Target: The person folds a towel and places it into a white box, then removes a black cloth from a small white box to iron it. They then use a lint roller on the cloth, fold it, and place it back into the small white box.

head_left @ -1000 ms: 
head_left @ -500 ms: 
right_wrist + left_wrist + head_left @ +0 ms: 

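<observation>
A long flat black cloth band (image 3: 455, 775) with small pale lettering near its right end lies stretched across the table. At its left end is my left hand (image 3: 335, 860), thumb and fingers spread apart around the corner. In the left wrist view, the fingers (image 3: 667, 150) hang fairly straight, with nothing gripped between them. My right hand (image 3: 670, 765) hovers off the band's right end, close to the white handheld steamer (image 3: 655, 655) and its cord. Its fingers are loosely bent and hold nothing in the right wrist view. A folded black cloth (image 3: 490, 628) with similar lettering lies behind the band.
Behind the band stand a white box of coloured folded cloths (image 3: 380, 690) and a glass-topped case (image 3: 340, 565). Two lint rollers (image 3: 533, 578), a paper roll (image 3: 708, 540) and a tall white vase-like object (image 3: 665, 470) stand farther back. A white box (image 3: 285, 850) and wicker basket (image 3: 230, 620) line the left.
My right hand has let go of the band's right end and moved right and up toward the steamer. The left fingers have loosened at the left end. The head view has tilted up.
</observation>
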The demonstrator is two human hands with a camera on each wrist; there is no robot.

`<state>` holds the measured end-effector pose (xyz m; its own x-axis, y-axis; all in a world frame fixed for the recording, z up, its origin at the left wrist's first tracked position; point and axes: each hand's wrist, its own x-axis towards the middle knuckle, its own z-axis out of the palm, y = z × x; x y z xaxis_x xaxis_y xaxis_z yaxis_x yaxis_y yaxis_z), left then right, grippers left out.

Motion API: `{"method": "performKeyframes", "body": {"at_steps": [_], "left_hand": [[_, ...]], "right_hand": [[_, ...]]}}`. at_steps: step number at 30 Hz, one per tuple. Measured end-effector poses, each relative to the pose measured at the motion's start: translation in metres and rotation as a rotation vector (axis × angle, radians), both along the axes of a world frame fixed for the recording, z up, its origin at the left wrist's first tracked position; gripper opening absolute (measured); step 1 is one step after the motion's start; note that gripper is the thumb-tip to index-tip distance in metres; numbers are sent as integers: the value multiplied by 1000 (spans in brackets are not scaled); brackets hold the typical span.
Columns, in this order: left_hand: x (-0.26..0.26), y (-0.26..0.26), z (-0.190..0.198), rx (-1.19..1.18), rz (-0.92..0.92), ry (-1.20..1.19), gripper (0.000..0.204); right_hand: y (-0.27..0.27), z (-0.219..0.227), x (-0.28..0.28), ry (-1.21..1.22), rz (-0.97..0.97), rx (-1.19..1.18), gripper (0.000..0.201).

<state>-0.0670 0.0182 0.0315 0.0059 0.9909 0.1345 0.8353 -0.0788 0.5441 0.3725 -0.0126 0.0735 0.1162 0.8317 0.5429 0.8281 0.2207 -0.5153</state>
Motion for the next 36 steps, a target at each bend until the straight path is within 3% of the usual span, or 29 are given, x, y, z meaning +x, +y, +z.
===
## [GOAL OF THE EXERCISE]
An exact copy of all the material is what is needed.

## [RESPONSE BELOW]
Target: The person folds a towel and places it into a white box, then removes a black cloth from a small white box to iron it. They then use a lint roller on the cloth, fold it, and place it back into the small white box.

head_left @ -1000 ms: 
head_left @ -500 ms: 
right_wrist + left_wrist + head_left @ +0 ms: 

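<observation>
A long flat black cloth band (image 3: 455, 775) with small pale lettering near its right end lies stretched across the table. At its left end is my left hand (image 3: 335, 860), thumb and fingers spread apart around the corner. In the left wrist view, the fingers (image 3: 667, 150) hang fairly straight, with nothing gripped between them. My right hand (image 3: 670, 765) hovers off the band's right end, close to the white handheld steamer (image 3: 655, 655) and its cord. Its fingers are loosely bent and hold nothing in the right wrist view. A folded black cloth (image 3: 490, 628) with similar lettering lies behind the band.
Behind the band stand a white box of coloured folded cloths (image 3: 380, 690) and a glass-topped case (image 3: 340, 565). Two lint rollers (image 3: 533, 578), a paper roll (image 3: 708, 540) and a tall white vase-like object (image 3: 665, 470) stand farther back. A white box (image 3: 285, 850) and wicker basket (image 3: 230, 620) line the left.
My right hand has let go of the band's right end and moved right and up toward the steamer. The left fingers have loosened at the left end. The head view has tilted up.
</observation>
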The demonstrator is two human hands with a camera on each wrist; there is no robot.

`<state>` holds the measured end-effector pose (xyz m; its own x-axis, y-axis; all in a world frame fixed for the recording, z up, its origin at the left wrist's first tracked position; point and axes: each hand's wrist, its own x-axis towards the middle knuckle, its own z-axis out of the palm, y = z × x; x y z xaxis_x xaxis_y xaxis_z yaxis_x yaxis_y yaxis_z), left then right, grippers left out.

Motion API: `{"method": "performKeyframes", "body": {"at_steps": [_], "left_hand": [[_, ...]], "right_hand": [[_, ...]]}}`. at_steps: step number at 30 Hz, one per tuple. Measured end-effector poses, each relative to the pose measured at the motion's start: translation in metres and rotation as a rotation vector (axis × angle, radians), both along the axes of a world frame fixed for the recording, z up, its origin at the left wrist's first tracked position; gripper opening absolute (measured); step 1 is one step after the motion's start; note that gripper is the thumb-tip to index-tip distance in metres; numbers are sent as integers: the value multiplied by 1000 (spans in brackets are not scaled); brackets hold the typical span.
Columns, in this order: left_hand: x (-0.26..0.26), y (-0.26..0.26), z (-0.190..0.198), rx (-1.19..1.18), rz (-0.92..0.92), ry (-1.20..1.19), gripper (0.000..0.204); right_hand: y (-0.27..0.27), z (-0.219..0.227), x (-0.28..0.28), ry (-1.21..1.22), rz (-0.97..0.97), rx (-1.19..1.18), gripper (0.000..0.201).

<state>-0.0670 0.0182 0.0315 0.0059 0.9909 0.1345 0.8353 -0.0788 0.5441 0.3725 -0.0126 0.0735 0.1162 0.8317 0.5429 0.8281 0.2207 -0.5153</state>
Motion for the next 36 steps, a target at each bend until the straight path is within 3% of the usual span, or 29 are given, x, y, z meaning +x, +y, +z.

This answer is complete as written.